Dutch accepted the thin stack of papers topped with a trio of Polaroids. He cocked an eyebrow at his former employee. "I hate repeating myself, but are you sure you can do this?"

Rock didn't respond. He merely pushed out of his chair to wash his emptied mug in the sink. He didn't want to talk anymore, but Dutch's rich voice caught him at the door.

"Revy gave me a ride back last night. She looked like shit," he said.

Rock nodded. He knew exactly what Dutch meant. Revy had gone too skinny and too feral. Her clothes hid the worst of it, but Rock had peeked beyond her everyday disguises. The sharp angles of her bones under that sallow skin hurt his heart. Anyone could see that she was pushing too hard. She needed a week's worth of late nights down at the Yellow Flag and too-warm afternoons hanging with Eda. Needed a marathon of old Westerns on the TV and someone to put a dozen or so hot meals in front of her. Needed to laugh. Needed to sleep. Needed to come home.

"She took the money, Dutch," he found himself saying.

"Doesn't mean that she'll leave," Dutch countered in a low voice. "Who's to say she won't put it up her nose?"

It was the same argument starting to swirl again. His faith in Revy versus Dutch's hard-won practicality. Rock opted not to stick around to have it out again. He ducked out of the door into the heavy humidity of an August morning. He had to work.

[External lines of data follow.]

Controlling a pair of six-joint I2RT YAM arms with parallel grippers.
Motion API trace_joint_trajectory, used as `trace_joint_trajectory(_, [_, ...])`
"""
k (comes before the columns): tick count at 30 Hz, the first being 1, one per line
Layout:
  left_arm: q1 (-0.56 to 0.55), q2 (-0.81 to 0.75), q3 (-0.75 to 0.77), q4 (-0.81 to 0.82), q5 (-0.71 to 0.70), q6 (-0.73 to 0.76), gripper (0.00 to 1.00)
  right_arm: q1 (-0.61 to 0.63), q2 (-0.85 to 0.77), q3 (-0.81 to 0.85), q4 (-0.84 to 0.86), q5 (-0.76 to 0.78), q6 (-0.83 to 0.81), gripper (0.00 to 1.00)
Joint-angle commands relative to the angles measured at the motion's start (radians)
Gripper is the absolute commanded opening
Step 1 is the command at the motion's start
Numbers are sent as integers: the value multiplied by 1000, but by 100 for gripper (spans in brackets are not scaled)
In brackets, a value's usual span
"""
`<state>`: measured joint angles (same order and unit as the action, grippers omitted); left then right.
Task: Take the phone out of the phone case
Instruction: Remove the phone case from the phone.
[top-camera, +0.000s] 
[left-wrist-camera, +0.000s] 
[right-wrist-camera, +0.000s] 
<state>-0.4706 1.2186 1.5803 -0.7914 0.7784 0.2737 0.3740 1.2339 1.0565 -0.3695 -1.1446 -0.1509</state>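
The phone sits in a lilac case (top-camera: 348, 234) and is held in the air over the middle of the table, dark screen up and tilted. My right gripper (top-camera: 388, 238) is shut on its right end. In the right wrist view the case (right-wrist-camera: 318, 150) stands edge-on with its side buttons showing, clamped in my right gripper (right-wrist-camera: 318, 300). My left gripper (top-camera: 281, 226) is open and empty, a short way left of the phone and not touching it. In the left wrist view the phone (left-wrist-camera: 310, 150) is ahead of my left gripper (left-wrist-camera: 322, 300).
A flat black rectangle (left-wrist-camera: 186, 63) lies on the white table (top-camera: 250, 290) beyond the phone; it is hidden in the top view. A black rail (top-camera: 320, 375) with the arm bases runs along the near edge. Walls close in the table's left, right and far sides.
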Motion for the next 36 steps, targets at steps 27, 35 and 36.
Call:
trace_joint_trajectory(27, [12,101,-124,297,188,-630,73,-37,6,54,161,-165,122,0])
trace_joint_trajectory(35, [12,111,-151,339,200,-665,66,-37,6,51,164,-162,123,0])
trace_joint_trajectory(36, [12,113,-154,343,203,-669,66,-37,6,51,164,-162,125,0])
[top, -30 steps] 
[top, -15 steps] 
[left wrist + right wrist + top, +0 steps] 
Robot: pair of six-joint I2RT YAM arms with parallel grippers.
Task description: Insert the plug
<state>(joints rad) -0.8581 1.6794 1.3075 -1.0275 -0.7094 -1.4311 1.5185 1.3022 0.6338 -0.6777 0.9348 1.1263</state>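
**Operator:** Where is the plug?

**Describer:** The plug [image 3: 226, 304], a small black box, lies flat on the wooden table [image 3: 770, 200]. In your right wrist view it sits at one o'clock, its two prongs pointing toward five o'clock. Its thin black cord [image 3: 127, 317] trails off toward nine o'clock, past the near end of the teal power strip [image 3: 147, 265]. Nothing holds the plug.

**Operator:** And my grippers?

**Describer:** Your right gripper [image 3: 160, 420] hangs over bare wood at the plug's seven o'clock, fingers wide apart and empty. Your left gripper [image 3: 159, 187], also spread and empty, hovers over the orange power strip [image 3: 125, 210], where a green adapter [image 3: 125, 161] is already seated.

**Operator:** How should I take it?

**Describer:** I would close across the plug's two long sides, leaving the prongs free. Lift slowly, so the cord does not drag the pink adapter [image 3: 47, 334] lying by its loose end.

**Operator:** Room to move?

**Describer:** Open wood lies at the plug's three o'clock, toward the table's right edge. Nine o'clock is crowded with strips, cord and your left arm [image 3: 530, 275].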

At the bottom of the stairs, the flash of a camera dazzled his irises.

"Ouch," Rock whined.

"Wimp," Eda chided. She stepped out of the shadow of the building dressed in her typical, lurid, bubblegum pinks. A Polaroid camera dangled from her wrist.

"Oh," Rock said.

"Oh?" Eda mocked. "Yeah, you know who I am. Former CIA, motherfucker. Did ya really think I wouldn't figure it out?"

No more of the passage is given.